D’après Abou Hourayra, le Prophète a dit : « Celui qui oublie et mange ou boit alors qu’il jeûne, qu’il complète son jeûne, car c’est certes Allah qui l’a nourri et l’a abreuvé ».
[Mouslim :1155]
-Le deuxième avis :
Celui qui mange par oubli ou erreur a annulé son jeûne. Il doit rattraper son jeûne, mais de doit pas faire d’expiation.
Les savants de cet avis :
L’imam Malik (mort en 179 de l’hégire) et son cheikh Rabi’a ibn Abi Abderahman (mort en 136 de l’hégire).
Arguments :
Se retenir de faire ce qui annule le jeûne est un pilier du jeûne. Lorsqu’il manque un pilier a un œuvre, celle-ci est nulle. La prière de celui qui manque un pilier de la prière par erreur ou par oubli n’est pas valide. Il en est de même pour le jeûne.
L’avis qui semble le plus juste (et Allah est le plus savant)

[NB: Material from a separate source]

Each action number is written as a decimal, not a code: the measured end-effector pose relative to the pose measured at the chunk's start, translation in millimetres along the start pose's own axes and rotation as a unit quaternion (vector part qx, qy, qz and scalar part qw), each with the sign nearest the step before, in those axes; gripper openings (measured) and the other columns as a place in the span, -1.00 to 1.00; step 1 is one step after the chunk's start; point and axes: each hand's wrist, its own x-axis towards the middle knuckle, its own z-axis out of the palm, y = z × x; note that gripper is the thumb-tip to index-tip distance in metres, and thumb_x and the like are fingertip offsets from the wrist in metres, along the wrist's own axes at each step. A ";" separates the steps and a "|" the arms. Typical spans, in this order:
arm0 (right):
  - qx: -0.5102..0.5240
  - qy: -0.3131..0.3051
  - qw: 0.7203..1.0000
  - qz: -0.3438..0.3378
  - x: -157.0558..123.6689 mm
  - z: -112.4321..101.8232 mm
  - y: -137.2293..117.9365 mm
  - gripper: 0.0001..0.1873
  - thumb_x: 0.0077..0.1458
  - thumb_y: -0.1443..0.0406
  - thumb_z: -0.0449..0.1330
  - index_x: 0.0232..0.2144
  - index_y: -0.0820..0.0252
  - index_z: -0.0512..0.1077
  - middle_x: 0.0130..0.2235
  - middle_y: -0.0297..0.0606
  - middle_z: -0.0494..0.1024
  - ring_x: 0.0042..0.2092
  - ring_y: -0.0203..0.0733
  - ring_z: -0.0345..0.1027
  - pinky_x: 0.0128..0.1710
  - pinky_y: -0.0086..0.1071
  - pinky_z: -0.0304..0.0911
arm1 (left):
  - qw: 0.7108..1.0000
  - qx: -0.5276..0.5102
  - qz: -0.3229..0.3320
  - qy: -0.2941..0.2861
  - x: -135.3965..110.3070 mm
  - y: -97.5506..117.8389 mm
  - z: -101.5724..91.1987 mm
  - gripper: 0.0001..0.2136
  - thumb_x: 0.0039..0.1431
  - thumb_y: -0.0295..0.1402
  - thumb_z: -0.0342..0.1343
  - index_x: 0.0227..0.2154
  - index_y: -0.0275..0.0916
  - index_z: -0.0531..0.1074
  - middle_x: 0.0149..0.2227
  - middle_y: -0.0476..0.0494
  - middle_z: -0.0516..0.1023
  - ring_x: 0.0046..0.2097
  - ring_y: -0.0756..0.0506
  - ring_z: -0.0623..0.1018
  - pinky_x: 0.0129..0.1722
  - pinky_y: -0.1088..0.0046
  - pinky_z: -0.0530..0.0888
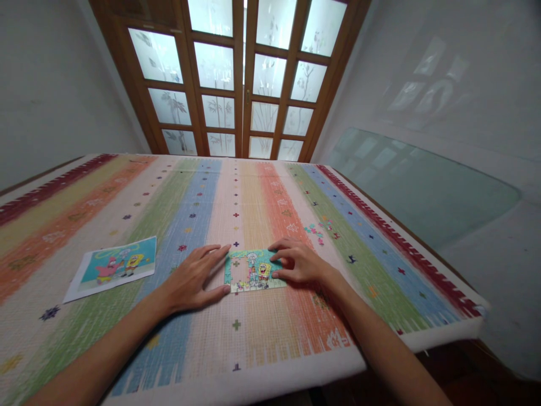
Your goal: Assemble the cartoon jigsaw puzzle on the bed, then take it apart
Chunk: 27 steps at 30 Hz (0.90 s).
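Note:
A small jigsaw puzzle [252, 272] with a cartoon picture lies partly assembled on the striped tablecloth [262, 344]. My left hand [195, 277] lies flat at the puzzle's left edge, fingers stretched out and touching it. My right hand [298, 263] rests at the puzzle's right edge with fingers curled, fingertips pressing on the pieces there. A few loose puzzle pieces [318, 230] lie on the cloth beyond my right hand.
A printed reference picture [115, 267] of the same cartoon lies to the left on the cloth. Wooden doors with frosted glass panes [243, 79] stand behind the table. A glass sheet [418, 186] leans on the right wall. The table's right edge [439, 287] is close.

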 end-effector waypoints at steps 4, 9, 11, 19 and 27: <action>-0.002 -0.001 1.000 0.000 0.4 1.0 0.6 -0.78 0.05 0.20 0.45 -0.24 0.14 0.61 -0.02 -0.09 0.60 0.00 -0.01 0.44 0.04 -0.06 0.34 | 1.000 0.008 0.005 -0.009 -0.9 -2.5 2.3 -0.23 0.30 -0.01 0.12 0.43 -0.20 -0.03 0.26 -0.36 0.35 0.24 -0.39 0.38 0.20 -0.01 0.38; 0.001 0.006 1.000 -0.007 0.7 1.0 -0.6 -0.77 0.05 0.20 0.45 -0.25 0.16 0.61 -0.03 -0.08 0.59 0.00 -0.02 0.44 0.04 -0.07 0.35 | 1.000 0.018 0.001 -0.009 -1.2 -3.6 4.0 -0.26 0.33 0.01 0.10 0.41 -0.21 -0.01 0.24 -0.37 0.37 0.22 -0.37 0.39 0.20 0.03 0.38; -0.002 0.005 1.000 -0.008 0.8 0.7 -1.1 -0.77 0.05 0.20 0.44 -0.24 0.15 0.60 -0.03 -0.08 0.59 0.00 -0.01 0.44 0.04 -0.06 0.35 | 1.000 0.015 -0.002 -0.012 -1.4 -3.7 4.4 -0.26 0.33 0.00 0.11 0.41 -0.20 -0.01 0.26 -0.36 0.36 0.23 -0.36 0.39 0.21 0.03 0.38; -0.009 -0.001 1.000 -0.008 1.3 -0.2 -3.1 -0.79 0.08 0.20 0.39 -0.23 0.16 0.59 -0.03 -0.09 0.58 -0.01 0.00 0.44 0.04 -0.06 0.34 | 1.000 0.008 -0.009 -0.017 -1.5 -4.0 5.1 -0.27 0.33 0.00 0.12 0.40 -0.19 0.00 0.27 -0.36 0.35 0.23 -0.36 0.40 0.22 0.04 0.37; -0.015 -0.002 1.000 -0.010 1.7 2.4 -2.1 -0.83 0.13 0.21 0.33 -0.24 0.14 0.56 -0.03 -0.09 0.56 0.00 -0.01 0.42 0.07 -0.04 0.32 | 1.000 -0.002 -0.014 -0.016 -1.8 -3.8 6.6 -0.28 0.33 0.02 0.12 0.39 -0.18 0.04 0.25 -0.35 0.37 0.20 -0.36 0.42 0.19 0.04 0.39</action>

Celui qui mange par oubli ou erreur n’a pas annulé son jeûne et il doit le terminer normalement.
Le hadith d’Abou Hourayra est une preuve claire concernant cette question : « Celui qui oublie et mange ou boit alors qu’il jeûne, qu’il complète son jeûne, car c’est certes Allah qui l’a nourri et l’a abreuvé ». [Mouslim :1155]
Dans ce hadith le prophète a ordonné de continuer le jeûne. De plus, il a confirmé le jeûne de celui qui mange ou boit par oubli par sa parole « qu’il complète son jeûne » le prophète a utilisé le mot « jeûne » malgré qu’il ait mangé ou bu. Cela montre que manger par oubli ou erreur n’annule pas le jeûne. (1)
Réponse au groupe deux :
Les savants qui voient que celui qui mange par oubli ou par erreur doit rattraper son jour de jeûne ont fait une analogie avec la prière. Le prieur qui sort de sa prière en ayant oublié un pilier doit obligatoirement rattraper sa prière ou son unité de prière. Et cela même s’il a oublié un pilier par oubli ou par erreur.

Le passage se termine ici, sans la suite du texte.